In ihrem Monatsbericht
EZB sieht beginnende Wirtschaftserholung

Nach Ansicht der EZB mehren sich die Zeichen für eine baldige Erholung der Wirtschaft in der Euro-Zone ohne Inflationsgefahr. Die EZB habe die Leitzinsen in der vergangenen Woche nicht geändert, da das Zinsniveau zur Sicherung stabiler Preise zurzeit angemessen sei.

Reuters FRANFURT. "Insbesondere deuten Umfrageergebnisse für den Unternehmenssektor zunehmend auf eine Erholung Anfang 2002 hin", heißt es im Monatsbericht der Europäischen Zentralbank (EZB) für März, der am Donnerstag veröffentlicht wurde. Trotz anhaltender Unsicherheit über das genaue Ausmaß des Aufschwungs sollte die Wirtschaft in der Euro-Zone gegen Jahresende eine Wachstumsrate dem Potenzialwachstum entsprechend von bis zu 2,5 Prozent erreichen. Zudem mehrten sich die Hinweise auf eine Erholung des weltweiten Wirtschaftswachstums im Laufe dieses Jahres.

Die Notenbank bekräftigte ihre Erwartung, dass die jährliche Teuerungsrate in der Euro-Zone in den kommenden Monaten unter die EZB-Toleranzgrenze von zwei Prozent fallen wird und dort verharren wird, falls es keine unvorhersehbaren Entwicklungen gibt und die Löhne nicht zu stark steigen.

Die Konjunktur der Euro-Zone könnte die Talsohle nach Darstellung der EZB bereits durchschritten haben. Es gebe "weitere Anzeichen kurzfristiger Indikatoren dafür, dass der Tiefpunkt der konjunkturellen Entwicklung Ende letzten Jahres erreicht worden sein könnte", schreiben die EZB-Volkswirte im Editorial, in dem die Ausführungen von EZB-Präsident Wim Duisenberg vor der Presse in der vergangenen Woche wiederholt werden.
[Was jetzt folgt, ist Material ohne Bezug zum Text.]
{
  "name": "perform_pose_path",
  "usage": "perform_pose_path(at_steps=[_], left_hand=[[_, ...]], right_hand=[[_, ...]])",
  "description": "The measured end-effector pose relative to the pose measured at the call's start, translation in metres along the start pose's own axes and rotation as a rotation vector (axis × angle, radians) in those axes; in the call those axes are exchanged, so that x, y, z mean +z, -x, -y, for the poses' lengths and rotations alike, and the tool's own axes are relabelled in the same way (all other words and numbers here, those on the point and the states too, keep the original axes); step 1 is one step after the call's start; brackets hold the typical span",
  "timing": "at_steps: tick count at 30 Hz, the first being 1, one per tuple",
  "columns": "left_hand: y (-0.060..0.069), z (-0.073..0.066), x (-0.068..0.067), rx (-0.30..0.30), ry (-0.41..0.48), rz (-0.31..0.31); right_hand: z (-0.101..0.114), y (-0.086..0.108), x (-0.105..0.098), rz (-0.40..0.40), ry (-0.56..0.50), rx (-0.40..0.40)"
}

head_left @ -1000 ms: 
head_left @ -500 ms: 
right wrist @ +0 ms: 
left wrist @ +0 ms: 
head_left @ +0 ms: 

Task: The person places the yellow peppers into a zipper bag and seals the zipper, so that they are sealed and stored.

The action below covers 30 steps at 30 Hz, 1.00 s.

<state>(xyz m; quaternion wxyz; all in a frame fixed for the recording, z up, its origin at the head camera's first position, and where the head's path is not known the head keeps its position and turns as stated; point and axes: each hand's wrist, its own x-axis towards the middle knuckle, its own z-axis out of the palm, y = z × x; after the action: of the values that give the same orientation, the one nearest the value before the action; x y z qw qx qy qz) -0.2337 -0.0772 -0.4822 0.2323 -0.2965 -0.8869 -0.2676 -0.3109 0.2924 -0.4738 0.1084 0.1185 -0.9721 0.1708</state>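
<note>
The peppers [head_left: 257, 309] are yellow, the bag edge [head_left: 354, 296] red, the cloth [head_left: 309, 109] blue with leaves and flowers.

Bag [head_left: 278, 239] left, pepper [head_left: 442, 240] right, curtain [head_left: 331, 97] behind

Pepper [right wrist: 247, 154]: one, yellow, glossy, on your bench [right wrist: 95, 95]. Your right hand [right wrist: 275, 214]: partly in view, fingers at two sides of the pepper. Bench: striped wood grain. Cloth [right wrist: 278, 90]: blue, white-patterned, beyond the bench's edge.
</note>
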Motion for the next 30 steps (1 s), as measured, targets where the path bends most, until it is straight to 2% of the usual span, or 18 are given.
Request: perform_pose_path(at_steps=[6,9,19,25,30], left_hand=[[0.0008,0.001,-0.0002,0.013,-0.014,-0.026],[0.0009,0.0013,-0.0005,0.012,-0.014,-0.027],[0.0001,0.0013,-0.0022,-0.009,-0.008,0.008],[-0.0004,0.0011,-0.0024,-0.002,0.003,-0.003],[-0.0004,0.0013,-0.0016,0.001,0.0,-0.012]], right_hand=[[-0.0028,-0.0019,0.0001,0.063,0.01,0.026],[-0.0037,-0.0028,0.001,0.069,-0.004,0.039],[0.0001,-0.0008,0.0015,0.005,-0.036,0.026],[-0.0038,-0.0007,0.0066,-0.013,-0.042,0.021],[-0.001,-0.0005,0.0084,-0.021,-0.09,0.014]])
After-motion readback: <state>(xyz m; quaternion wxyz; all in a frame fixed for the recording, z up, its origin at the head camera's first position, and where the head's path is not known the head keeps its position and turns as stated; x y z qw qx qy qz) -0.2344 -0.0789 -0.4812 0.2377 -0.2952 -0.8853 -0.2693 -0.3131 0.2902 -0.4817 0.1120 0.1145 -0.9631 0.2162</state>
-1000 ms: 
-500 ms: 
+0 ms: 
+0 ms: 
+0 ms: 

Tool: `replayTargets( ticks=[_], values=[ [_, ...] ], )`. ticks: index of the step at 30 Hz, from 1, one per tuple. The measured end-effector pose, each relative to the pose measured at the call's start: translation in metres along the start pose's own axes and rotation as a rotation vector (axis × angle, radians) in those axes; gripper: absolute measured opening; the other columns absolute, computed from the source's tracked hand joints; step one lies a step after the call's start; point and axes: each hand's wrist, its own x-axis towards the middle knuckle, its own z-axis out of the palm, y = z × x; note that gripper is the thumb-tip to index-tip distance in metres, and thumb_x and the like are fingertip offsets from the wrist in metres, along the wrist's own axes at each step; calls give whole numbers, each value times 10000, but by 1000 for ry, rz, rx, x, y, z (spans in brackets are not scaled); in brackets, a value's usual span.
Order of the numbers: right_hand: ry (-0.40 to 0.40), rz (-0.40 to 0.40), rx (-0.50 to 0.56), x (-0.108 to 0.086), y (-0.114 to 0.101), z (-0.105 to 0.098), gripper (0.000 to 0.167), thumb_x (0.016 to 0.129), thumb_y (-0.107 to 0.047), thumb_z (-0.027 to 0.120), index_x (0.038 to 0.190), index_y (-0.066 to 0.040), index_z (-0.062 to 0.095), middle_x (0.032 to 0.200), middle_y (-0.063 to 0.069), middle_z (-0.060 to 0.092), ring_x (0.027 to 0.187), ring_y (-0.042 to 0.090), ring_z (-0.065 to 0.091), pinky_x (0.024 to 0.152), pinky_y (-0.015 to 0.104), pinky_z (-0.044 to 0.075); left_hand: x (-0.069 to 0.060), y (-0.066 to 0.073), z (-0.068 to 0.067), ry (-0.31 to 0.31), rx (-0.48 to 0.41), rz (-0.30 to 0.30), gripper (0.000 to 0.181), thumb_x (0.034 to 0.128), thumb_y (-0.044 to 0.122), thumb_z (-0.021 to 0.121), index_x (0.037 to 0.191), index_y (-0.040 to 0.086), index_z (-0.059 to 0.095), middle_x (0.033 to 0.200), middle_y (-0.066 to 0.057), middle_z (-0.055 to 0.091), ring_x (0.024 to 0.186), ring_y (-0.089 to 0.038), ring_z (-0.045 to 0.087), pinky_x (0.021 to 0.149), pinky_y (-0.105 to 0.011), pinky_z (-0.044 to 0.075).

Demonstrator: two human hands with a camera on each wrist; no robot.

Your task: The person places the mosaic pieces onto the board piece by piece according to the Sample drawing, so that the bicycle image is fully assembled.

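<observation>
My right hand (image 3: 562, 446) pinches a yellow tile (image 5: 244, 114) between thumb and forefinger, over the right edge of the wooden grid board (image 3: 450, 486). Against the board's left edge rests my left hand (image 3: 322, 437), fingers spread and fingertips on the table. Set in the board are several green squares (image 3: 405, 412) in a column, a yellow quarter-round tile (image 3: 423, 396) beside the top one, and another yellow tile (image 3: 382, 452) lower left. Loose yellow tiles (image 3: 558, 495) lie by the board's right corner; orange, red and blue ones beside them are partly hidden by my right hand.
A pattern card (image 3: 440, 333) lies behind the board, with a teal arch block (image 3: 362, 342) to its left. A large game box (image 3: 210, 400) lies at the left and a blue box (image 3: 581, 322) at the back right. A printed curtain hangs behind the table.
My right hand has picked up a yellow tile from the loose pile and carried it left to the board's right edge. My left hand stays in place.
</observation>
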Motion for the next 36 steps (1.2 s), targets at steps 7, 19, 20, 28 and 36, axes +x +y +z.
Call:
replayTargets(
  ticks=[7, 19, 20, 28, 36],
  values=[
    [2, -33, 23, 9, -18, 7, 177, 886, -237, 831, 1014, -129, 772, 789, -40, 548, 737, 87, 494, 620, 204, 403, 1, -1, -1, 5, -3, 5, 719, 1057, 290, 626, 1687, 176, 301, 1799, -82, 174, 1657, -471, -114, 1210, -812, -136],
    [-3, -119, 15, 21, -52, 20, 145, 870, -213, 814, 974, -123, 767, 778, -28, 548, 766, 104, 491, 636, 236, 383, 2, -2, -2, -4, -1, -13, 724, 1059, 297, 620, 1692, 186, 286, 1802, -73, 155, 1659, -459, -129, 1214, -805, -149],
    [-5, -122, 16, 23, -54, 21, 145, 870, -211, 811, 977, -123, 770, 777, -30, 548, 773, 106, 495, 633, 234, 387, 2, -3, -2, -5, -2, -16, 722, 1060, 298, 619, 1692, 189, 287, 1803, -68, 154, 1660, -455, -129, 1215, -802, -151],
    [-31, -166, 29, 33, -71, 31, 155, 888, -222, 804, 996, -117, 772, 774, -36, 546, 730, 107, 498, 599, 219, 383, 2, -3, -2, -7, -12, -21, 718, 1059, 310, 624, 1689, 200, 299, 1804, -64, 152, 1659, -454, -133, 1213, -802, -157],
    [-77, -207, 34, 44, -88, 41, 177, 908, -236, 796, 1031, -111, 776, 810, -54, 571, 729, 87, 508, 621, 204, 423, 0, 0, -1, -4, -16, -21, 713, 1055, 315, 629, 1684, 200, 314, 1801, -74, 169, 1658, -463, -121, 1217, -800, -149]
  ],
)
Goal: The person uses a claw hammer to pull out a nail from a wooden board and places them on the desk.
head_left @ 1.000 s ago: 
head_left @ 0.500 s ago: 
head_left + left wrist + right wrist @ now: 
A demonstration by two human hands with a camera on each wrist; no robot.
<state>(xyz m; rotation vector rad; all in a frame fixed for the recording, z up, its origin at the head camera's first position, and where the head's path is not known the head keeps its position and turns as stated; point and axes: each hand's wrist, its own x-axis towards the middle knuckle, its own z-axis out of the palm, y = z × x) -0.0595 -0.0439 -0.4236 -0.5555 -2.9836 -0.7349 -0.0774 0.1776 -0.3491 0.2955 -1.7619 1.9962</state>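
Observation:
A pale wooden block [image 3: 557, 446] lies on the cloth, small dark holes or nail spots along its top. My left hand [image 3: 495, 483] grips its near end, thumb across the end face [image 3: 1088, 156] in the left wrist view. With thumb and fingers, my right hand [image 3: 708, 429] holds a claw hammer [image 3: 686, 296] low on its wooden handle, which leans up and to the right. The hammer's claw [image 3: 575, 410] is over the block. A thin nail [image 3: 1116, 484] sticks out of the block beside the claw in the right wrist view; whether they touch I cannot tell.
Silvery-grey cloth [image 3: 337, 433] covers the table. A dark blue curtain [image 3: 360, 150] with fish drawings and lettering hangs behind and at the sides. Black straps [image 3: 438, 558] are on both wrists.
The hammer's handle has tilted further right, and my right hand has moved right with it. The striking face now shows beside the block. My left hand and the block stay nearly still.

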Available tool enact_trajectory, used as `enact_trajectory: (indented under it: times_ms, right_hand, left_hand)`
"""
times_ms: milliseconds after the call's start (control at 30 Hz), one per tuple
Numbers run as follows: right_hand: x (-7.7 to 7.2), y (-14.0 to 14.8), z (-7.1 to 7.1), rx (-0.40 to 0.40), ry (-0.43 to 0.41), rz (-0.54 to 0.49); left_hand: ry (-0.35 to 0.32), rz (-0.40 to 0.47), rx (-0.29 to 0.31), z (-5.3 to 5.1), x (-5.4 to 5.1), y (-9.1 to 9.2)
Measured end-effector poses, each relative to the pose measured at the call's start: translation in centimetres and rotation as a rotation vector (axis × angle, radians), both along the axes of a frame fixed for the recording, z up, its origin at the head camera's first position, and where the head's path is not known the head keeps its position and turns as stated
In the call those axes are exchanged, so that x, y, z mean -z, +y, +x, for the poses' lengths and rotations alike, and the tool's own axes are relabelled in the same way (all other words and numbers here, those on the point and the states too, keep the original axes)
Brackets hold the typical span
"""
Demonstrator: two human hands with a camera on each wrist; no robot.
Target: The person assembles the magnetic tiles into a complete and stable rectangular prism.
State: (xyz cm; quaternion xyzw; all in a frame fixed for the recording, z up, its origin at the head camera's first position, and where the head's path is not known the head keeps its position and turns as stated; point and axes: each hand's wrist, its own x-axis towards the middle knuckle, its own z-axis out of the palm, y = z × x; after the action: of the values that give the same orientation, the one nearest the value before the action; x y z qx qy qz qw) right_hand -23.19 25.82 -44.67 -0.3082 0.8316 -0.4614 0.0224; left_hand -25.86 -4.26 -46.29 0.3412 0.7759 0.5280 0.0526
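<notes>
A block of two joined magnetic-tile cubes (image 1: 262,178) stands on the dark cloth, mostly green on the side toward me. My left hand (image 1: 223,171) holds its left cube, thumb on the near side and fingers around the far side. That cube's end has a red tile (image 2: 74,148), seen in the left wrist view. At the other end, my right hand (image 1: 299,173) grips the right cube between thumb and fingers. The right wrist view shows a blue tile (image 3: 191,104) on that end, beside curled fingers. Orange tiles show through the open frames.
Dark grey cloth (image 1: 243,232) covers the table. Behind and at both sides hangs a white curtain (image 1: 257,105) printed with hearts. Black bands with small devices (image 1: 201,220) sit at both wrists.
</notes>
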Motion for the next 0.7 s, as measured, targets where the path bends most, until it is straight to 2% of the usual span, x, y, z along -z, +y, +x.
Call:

Neben den optimistischeren Umfrageergebnisse für den Unternehmenssektor weisen die EZB-Volkswirte auf den Kursrückgang an den Rentenmärkten hin, der die erwartete Konjunkturerholung widerspiegele.

Das Bruttoinlandsprodukt sollte im Laufe dieses Jahres ansteigen und gegen Jahresende mit seiner Potenzialrate wachsen. Es "kann davon ausgegangen werden, dass er gegen Jahresende so kräftig ist, dass das Wirtschaftswachstum wieder ein Niveau erreicht, das mit dem Potenzialwachstum in Einklang steht." Das Potenzialwachstum ist das Wachstum, das eine Volkswirtschaft ohne einen Anstieg der Inflationsrate erreichen kann. Nach EZB-Einschätzung liegt dieses bei 2,0 bis 2,5 Prozent.

Das derzeitige Leitzinsniveau in der Euro-Zone ist nach Einschätzung der EZB weiterhin angemessen. Dies hatte auch Duisenberg vergangenen Woche betont und damit verdeutlicht, damit die Erwartung von Volkswirten bestärkt, dass mit einer Zinssenkung der EZB nicht mehr zu rechnen ist. "Was die Leitzinsen betrifft, waren, sind und bleiben wir der Meinung, dass die geldpolitische Haltung gegenwärtig angemessen ist", hatte Duisenberg gesagt.

Die Jahresinflation werde voraussichtlich in den kommenden Monaten unter zwei Prozent sinken und dann unter dieser Marke bleiben, falls keine unvorhergesehenen Entwicklungen einträten und die Löhne nicht zu stark stiegen. "Darin spiegelt sich die Erwartung wieder, dass von der gesamtwirtschaftlichen Nachfrage kaum Aufwärtsdruck auf die Preise ausgehen wird", heißt es in dem Bericht. Allerdings müsse sich hierfür auch die Lohnzurückhaltung fortsetzen - deshalb werde die Notenbank die anstehenden Lohnverhandlungen genau beobachten.

Das starke Wachstum der Geldmenge M3 deute bisher nicht auf Risiken für die Preisstabilität hin. Doch die monetäre Entwicklung in den kommenden Monaten müsse genau analysiert werden. Ein Anstieg der Geldmenge lässt Volkswirte normalerweise einen künftigen Inflationsanstieg erwarten. Doch die M3-Rate ist seit Monaten deutlich über dem EZB-Referenzwert von 4,5 Prozent, weil die Anleger wegen der Unsicherheit an den Finanzmärkten nach den Anschlägen vom 11. September Kapital aus den Aktienmärkten in liquidere verzinsliche Anlagen umgeschichtet haben.